Work Package 2: Power and Accountability

health worker (royalty free pic from unsplash)

Background and rationale 

 

As an independent global health think tank within the UN system with a mandate to advance the perspectives and needs of states and populations in the Global South, UNU-IIGH has a unique opportunity to take up the challenge to catalyse equitable shifts in power and address key accountability deficits that prevent the equitable and effective functioning of the global health system and hinder adequate responsiveness to the needs of states and populations in the Global South. This new programme of work builds on the decolonising global health work initiated under the 2019–2023 Strategic Plan. 

 

In 2008, the WHO Commission on the Social Determinants of Health called for the inequitable distribution of power to be tackled globally, nationally and locally. However, despite this call and the stark reality of global health power imbalances revealed by the inequitable response to the COVID-19 pandemic, power imbalances are generally neglected in global health. 

 

As structures of governance tend to reflect and be disproportionately responsive to the interests and wants of the wealthy and powerful, a key point of departure of this Work Package will be to address fundamental power dynamics and the lack of systems to hold powerful and wealthy nations, organisations and individuals accountable. 

 

A holistic approach that captures different manifestations of power—political authority vested in governments, the power of financial, economic and material resources, the power embedded in expertise, knowledge and information—and the overt, covert and hidden uses of power is required to understand power as a social determinant of health. 

 

Democratic principles and institutions, including laws, designed to prevent power from being overconcentrated or from being abused are required to prevent or correct harmful power asymmetries. Effective systems of accountability are also required, being an important ingredient of effective and equitable functioning of global health governance and health systems. 

 

n practical terms, accountability involves transparency, answerability, stakeholder involvement in activities and decisions that affect them, and sanctions. Accountability is more than a vertical top-down relationship between a powerful actor and a citizen or community. It should be viewed as multi-directional and include ‘downward accountability’—a powerful actor to citizens and communities—and horizontal— used to equalise power imbalances in partnerships and collaborations.
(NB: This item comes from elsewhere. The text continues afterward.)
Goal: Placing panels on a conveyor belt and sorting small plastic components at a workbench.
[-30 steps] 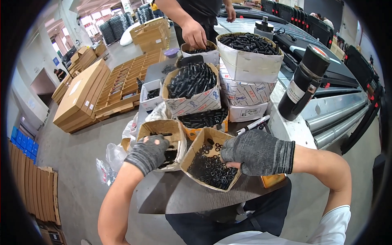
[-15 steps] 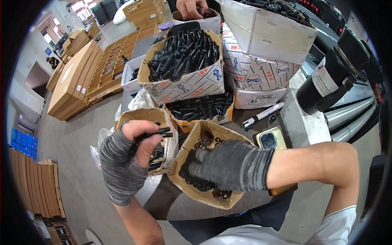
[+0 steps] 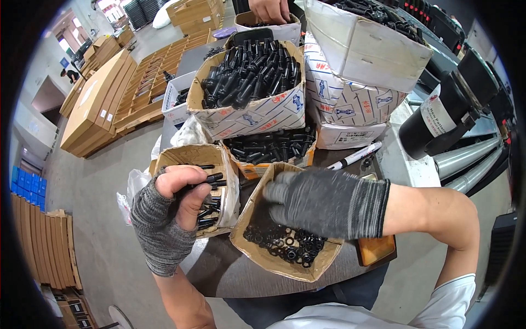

There are multiple mechanisms by which accountability is operationalised. These include laws, regulations, monitoring and evaluation, reporting mechanisms, complaints procedures, and participatory approaches to decision-making. Importantly, systems of accountability must be independent, adequately empowering and adequately funded. 

 

As an independent global health think tank within the UN system, UNU-IIGH has a unique potential contribution to this challenge. In doing so UNU-IIGH would examine the research and policy challenges related to power asymmetries and accountability deficits using a variety of lenses, including decoloniality, intersectionality and powerful actors. 

 

Aim 

 

The overarching aim of this Work Package is to catalyse equitable shifts in power and address key accountability deficits that prevent the equitable and effective functioning of the global health system and prevent adequate responsiveness to the needs of states and populations in the Global South. 

 

The Institute’s approach will be to strengthen systems to hold accountable those power holders with the duty to promote equity and fulfil the rights and entitlements of all, regardless of their sex, gender, economic position and other defining social characteristics. The following objectives will contribute to achieving the aim: 

 

• Synthesising research and analyses: bridging the gaps between evidence and policy, and generating practical proposals and instruments for shifting power and improving governance and accountability mechanisms in global health.  

• Convening for change: as a neutral convener, UNU-IIGH would leverage our position to advocate for evidence-based change and public support for recommendations that may correct the identified accountability deficits.  

• Building capacity in the Global South: to promote global health from the perspective of the Global South, UNU-IIGH will actively seek ways to build and encourage research expertise and scholarship in the Global South.  

• Partnerships: the Institute will bring low- and middle-income country voices and leadership to the policy dialogue table, as well as transnational networks of civil society organizations working in the public interest and in support of the interests of the most marginalized groups in society.